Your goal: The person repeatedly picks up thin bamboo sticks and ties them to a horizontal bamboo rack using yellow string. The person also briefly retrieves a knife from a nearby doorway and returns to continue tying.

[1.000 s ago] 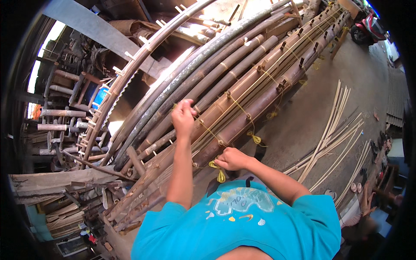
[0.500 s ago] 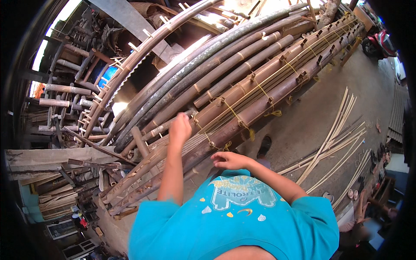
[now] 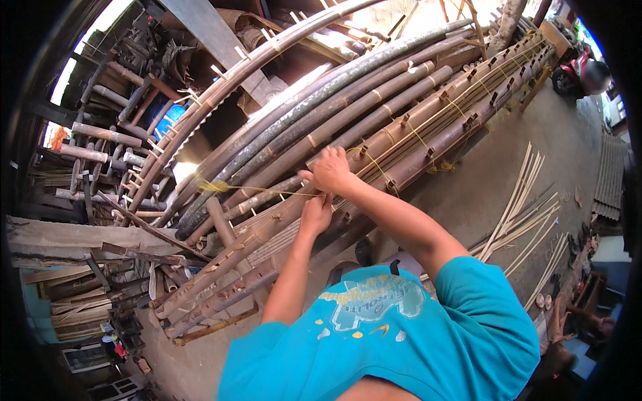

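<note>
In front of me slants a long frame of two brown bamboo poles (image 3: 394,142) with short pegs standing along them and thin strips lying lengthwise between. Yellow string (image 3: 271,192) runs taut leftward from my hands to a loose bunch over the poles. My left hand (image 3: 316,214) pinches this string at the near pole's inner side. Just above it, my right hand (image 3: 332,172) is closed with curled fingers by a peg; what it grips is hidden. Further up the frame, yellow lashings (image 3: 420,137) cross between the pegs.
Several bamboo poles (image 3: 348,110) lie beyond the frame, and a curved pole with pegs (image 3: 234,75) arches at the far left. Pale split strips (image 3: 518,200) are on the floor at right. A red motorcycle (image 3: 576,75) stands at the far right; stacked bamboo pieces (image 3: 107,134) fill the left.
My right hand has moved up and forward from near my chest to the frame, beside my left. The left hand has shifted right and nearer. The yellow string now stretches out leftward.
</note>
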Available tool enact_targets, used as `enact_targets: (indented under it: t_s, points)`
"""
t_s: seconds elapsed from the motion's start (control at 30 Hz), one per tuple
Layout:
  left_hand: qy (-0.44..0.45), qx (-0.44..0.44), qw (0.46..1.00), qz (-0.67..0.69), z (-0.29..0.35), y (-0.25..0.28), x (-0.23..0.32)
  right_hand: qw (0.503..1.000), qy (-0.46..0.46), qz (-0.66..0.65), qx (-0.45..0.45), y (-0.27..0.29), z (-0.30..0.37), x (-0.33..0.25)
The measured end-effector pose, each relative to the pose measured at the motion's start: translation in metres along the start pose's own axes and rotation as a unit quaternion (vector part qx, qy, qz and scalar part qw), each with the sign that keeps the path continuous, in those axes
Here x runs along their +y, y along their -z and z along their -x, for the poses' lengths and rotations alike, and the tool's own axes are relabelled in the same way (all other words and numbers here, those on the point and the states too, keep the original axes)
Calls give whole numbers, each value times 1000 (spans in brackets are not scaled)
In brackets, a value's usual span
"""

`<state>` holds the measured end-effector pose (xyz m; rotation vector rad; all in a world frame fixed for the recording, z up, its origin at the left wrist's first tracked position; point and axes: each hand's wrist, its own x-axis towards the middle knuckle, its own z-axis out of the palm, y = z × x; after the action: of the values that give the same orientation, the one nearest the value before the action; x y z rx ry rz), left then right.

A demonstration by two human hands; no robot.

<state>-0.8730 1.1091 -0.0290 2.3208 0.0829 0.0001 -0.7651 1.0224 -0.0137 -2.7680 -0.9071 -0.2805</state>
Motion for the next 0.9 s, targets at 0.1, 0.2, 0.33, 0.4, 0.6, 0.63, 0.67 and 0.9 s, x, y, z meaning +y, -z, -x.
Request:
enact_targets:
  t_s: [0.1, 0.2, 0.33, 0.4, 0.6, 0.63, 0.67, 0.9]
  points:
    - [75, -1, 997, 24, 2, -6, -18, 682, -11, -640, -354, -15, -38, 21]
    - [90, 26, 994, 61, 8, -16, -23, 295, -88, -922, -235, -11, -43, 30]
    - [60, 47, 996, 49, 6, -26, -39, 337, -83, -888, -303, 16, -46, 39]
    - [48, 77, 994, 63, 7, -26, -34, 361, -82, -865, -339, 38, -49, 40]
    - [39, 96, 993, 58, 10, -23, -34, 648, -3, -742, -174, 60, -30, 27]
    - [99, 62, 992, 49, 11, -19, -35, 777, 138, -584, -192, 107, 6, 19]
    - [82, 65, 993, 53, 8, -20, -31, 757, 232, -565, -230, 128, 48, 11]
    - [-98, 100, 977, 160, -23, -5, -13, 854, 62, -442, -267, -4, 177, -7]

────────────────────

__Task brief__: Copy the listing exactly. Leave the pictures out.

__Your response__:
Your goal: The person repeatedly picks up thin bamboo sticks and ties them to a horizontal bamboo rack using yellow string. The person also briefly retrieves a knife from a nearby doorway and returns to continue tying.

[1.000 s ago] 
[0.500 s ago] 
[now] 

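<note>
In front of me slants a long frame of two brown bamboo poles (image 3: 394,142) with short pegs standing along them and thin strips lying lengthwise between. Yellow string (image 3: 271,192) runs taut leftward from my hands to a loose bunch over the poles. My left hand (image 3: 316,214) pinches this string at the near pole's inner side. Just above it, my right hand (image 3: 332,172) is closed with curled fingers by a peg; what it grips is hidden. Further up the frame, yellow lashings (image 3: 420,137) cross between the pegs.
Several bamboo poles (image 3: 348,110) lie beyond the frame, and a curved pole with pegs (image 3: 234,75) arches at the far left. Pale split strips (image 3: 518,200) are on the floor at right. A red motorcycle (image 3: 576,75) stands at the far right; stacked bamboo pieces (image 3: 107,134) fill the left.
My right hand has moved up and forward from near my chest to the frame, beside my left. The left hand has shifted right and nearer. The yellow string now stretches out leftward.
</note>
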Available tool enact_targets, used as `enact_targets: (indented under it: t_s, points)`
"""
t_s: seconds elapsed from the motion's start (control at 30 Hz), one per tuple
Layout:
  left_hand: qy (-0.44..0.45), qx (-0.44..0.44), qw (0.46..1.00), qz (-0.67..0.69), z (-0.29..0.35), y (-0.25..0.28), x (-0.23..0.32)
  right_hand: qw (0.503..1.000), qy (-0.46..0.46), qz (-0.66..0.65), qx (-0.45..0.45), y (-0.27..0.29), z (-0.30..0.37), x (-0.33..0.25)
The measured end-effector pose, each relative to the pose measured at the motion's start: translation in metres along the start pose's own axes and rotation as a unit quaternion (vector part qx, qy, qz and scalar part qw), each with the sign that keeps the path continuous, in those axes
Here x runs along their +y, y along their -z and z along their -x, for the poses' lengths and rotations alike, and the tool's own axes are relabelled in the same way (all other words and numbers here, those on the point and the states too, keep the original axes)
Calls give whole numbers, each value times 1000 (spans in brackets are not scaled)
In brackets, a value's usual span
"""

`<state>` holds the measured end-effector pose (xyz m; rotation vector rad; all in a world frame fixed for the recording, z up, its origin at the left wrist's first tracked position; point and axes: each hand's wrist, its own x-axis towards the middle knuckle, its own z-axis out of the palm, y = z × x; after the action: of the values that give the same orientation, the one nearest the value before the action; x y z rx ry rz), left then right.

A demonstration by two human hands; no robot.

<state>-0.8730 1.1091 -0.0290 2.3208 0.0829 0.0001 -0.7651 1.0224 -0.0137 -2.7680 -0.9071 -0.2805</state>
Motion for the next 0.9 s, targets at 0.1, 0.2, 0.33, 0.4, 0.6, 0.63, 0.67 and 0.9 s, x, y, z meaning +y, -z, -x.
Request:
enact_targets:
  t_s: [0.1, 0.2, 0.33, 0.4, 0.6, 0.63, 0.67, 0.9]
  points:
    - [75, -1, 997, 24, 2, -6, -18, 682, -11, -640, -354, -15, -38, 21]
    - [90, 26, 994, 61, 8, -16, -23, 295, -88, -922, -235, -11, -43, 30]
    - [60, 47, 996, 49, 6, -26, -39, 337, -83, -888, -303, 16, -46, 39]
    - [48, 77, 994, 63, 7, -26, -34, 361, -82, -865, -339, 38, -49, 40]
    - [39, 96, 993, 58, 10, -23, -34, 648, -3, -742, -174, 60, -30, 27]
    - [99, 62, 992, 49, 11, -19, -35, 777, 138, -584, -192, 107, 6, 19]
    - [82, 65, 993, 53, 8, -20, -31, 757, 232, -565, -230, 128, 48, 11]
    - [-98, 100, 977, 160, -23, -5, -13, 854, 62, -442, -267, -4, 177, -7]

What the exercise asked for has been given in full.